Akhil Mair, director at Our Mortgage Broker:

“In January, the data unveiled in December highlighted alcohol and tobacco as key factors driving inflation. This time, energy bills might take the lead. Fresh UK inflation data is set to be unveiled on Wednesday, February 14, with projections indicating a yearly uptick of 4% for the Consumer Price Index (CPI). Month-on-month figures suggest a slight downturn. For those inclined towards less risk, mortgage borrowers might find security in opting for 1-3 year fixed-rate mortgage, ensuring stability with no changes in monthly payments throughout the term. Alternatively, borrowers anticipating a short-term drop in interest rates might favour tracker rate mortgages or stick to the standard variable rate.”

Chris Barry, director at Thomas Legal:

“Inflation over the past few months has been artificially declining because of the way it’s recorded. The OBR state energy has reduced this winter compared to last, which it has, but not by anywhere near the figure stated. Last winter, the government gave everyone £400 towards their heating bills and withdrew the support this winter. Energy came down by circa £200 but because of the support withdrawal, households are still £200 worse off. Wages have been rising higher but this also will not be reported because the biggest strike agreements which took place a year ago in the NHS will drop out, showing that wages reduced. The government have not taken tangible steps to achieve their 2% target, it’s just timing. If anything, their actions have made inflation worse.”

Gareth Davies, director at South Coast Mortgage Services:

“Whilst a small increase wouldn’t be a huge surprise, I just hope lenders don’t use it as an excuse to hike rates for the sake of it. You could argue that the reductions in January ended up being a bit too keen, which is why we’ve seen slight increases over the last week or so. Now isn’t the time for lenders to try and cash in on the uncertainty in the markets.

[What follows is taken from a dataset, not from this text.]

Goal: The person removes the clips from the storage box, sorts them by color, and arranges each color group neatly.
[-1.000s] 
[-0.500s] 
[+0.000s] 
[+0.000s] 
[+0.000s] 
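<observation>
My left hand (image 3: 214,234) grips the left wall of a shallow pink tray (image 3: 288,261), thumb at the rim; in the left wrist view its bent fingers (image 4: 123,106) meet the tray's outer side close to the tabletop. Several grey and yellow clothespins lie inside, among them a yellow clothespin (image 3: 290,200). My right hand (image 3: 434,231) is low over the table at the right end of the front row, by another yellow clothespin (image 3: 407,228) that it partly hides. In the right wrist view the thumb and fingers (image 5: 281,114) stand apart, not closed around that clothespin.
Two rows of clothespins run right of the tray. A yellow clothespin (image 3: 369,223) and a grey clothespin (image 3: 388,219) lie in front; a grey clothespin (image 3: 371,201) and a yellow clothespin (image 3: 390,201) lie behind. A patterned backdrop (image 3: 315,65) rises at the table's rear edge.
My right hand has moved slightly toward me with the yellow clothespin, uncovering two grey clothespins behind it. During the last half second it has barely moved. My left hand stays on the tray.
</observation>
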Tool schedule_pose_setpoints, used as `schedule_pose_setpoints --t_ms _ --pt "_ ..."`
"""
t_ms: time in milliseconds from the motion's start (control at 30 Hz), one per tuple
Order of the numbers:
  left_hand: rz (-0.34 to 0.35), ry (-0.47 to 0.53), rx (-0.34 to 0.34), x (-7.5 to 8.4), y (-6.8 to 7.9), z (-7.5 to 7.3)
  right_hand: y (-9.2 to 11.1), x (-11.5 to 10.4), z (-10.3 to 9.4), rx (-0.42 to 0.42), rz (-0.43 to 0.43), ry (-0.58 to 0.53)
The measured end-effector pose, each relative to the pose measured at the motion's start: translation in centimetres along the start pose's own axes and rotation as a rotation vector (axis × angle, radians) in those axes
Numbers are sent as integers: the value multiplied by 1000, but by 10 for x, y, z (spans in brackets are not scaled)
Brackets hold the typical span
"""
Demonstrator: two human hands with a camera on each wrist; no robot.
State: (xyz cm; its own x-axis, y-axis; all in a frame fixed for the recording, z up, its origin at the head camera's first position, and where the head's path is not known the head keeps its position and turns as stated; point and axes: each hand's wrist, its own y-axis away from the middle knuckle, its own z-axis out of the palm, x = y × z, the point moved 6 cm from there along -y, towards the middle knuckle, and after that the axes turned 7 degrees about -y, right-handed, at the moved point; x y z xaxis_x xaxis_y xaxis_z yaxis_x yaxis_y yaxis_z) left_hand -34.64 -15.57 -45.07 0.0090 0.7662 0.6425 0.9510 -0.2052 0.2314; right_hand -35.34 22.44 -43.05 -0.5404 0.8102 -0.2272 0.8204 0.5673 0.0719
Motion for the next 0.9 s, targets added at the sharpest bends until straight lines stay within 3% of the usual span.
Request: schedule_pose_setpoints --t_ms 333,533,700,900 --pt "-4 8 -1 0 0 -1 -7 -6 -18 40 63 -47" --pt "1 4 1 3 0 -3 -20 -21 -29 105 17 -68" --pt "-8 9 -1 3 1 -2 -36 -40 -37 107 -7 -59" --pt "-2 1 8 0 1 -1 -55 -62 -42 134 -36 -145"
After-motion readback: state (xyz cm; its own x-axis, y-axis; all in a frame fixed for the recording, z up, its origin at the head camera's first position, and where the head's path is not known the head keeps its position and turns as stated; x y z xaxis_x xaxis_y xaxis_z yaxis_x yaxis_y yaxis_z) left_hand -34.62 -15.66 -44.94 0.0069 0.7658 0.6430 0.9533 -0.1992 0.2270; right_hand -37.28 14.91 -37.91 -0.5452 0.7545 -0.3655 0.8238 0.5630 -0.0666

Let’s try and get consumer confidence back if we can.”

Ken James, director at Contractor Mortgage Services:

“There is a huge amount of anticipation ahead of tomorrow’s CPI print. Most of us feel that the news will be negative and that an increase is inevitable. It seems lenders have been factoring that in accordingly, as rates have been rising across the board. If we happen to see a drop in inflation then I am sure this will fuel a change of direction with rates coming back down and this will help energise what has been a positive start to 2024.”

Scott Taylor-Barr, principal adviser at Barnsdale Financial Management:

“Whenever I’m asked about what a borrower should do in terms of interest rates, my answer is nearly always the same: don’t gamble on thinking you can beat the market. No one at the end of 2020 was fixing their mortgage for a couple of years at 1.5% expecting interest rates to be 6% when their deal ended.

“You should concentrate on the things that you have more control over; how long are you planning on staying in this house, will you need to borrow more in a couple of years to fund an extension or a new kitchen, can you comfortably afford the repayments that are available right now? These are the questions borrowers can answer with far more certainty, and are far more useful than trying to guess what mortgage deals may or may not look like in 6 months’ time.”